In your copy of the listing below, reproduce each word exactly and include no pictures.

•••••

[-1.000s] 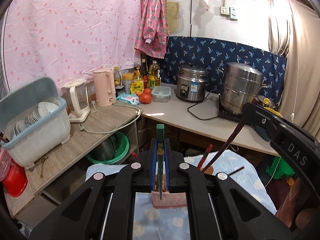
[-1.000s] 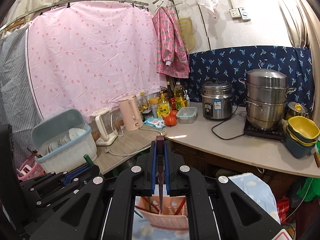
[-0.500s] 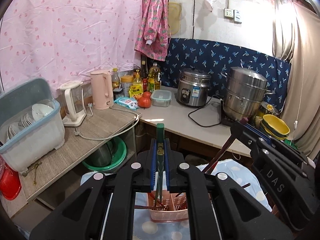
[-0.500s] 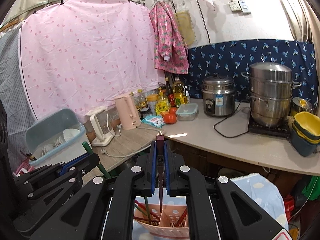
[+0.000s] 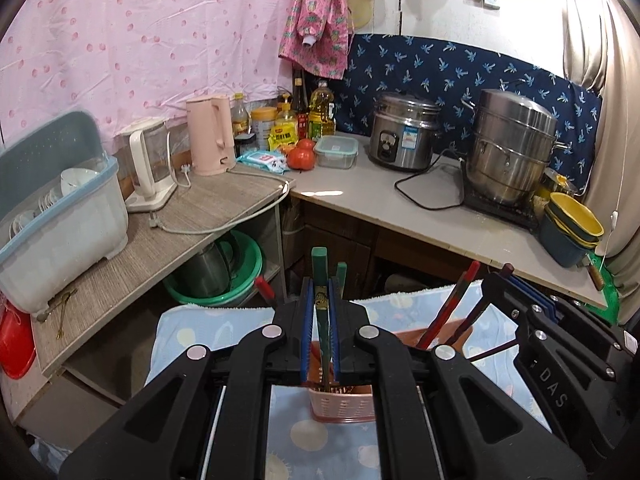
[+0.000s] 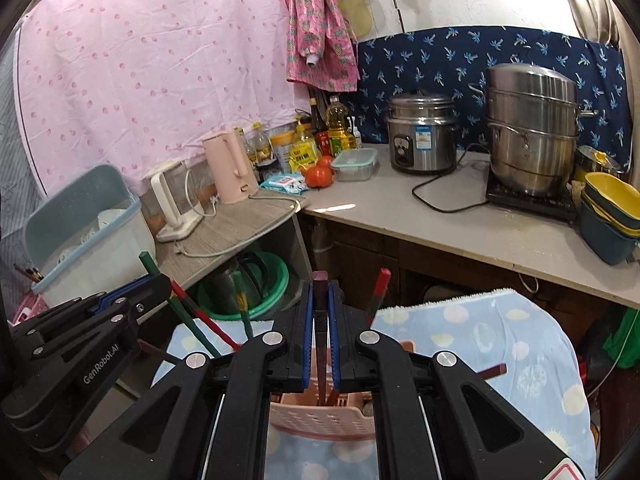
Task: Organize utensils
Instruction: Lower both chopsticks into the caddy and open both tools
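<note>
Two grippers each pinch one chopstick above the pink utensil basket [image 5: 343,402]: the left gripper [image 5: 321,312] grips a green chopstick [image 5: 320,276], the right gripper [image 6: 320,320] a dark maroon chopstick [image 6: 321,296], both lower tips inside the basket. Only the right view shows red and green chopsticks [image 6: 200,320] leaning left of the basket. Gripper bodies hide most of the basket, which sits on a blue dotted cloth [image 6: 500,340].

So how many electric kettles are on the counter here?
2. A pink kettle stands next to the bottles. A white clear-sided kettle stands just left of it, beside the dish bin. Clutter could hide another.
</note>
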A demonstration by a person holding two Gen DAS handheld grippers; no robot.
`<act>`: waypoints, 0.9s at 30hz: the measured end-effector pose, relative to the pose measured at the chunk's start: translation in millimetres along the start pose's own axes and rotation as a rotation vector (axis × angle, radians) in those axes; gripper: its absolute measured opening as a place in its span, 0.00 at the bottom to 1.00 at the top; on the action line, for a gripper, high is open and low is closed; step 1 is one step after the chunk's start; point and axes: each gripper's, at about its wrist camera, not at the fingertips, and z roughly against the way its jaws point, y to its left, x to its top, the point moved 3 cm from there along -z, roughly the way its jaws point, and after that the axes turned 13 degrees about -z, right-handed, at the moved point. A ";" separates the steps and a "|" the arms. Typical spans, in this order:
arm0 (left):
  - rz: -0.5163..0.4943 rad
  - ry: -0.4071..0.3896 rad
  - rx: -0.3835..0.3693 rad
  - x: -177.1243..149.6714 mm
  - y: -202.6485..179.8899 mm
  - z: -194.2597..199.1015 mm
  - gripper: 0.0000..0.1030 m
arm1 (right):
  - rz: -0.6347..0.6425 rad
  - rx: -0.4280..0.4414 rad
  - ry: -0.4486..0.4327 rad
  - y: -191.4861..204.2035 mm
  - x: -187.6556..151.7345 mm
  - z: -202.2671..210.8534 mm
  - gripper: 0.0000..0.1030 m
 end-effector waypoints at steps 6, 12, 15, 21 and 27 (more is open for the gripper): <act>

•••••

_WRITTEN ANSWER_
[-1.000s] 
[-1.000s] 
[-0.500s] 
[-0.500s] 
[+0.000s] 
[+0.000s] 
Task: Organize utensils
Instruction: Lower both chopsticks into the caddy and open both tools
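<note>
Two grippers each pinch one chopstick above the pink utensil basket [image 5: 343,402]: the left gripper [image 5: 321,312] grips a green chopstick [image 5: 320,276], the right gripper [image 6: 320,320] a dark maroon chopstick [image 6: 321,296], both lower tips inside the basket. Only the right view shows red and green chopsticks [image 6: 200,320] leaning left of the basket. Gripper bodies hide most of the basket, which sits on a blue dotted cloth [image 6: 500,340].

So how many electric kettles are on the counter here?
2. A pink kettle stands next to the bottles. A white clear-sided kettle stands just left of it, beside the dish bin. Clutter could hide another.
</note>
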A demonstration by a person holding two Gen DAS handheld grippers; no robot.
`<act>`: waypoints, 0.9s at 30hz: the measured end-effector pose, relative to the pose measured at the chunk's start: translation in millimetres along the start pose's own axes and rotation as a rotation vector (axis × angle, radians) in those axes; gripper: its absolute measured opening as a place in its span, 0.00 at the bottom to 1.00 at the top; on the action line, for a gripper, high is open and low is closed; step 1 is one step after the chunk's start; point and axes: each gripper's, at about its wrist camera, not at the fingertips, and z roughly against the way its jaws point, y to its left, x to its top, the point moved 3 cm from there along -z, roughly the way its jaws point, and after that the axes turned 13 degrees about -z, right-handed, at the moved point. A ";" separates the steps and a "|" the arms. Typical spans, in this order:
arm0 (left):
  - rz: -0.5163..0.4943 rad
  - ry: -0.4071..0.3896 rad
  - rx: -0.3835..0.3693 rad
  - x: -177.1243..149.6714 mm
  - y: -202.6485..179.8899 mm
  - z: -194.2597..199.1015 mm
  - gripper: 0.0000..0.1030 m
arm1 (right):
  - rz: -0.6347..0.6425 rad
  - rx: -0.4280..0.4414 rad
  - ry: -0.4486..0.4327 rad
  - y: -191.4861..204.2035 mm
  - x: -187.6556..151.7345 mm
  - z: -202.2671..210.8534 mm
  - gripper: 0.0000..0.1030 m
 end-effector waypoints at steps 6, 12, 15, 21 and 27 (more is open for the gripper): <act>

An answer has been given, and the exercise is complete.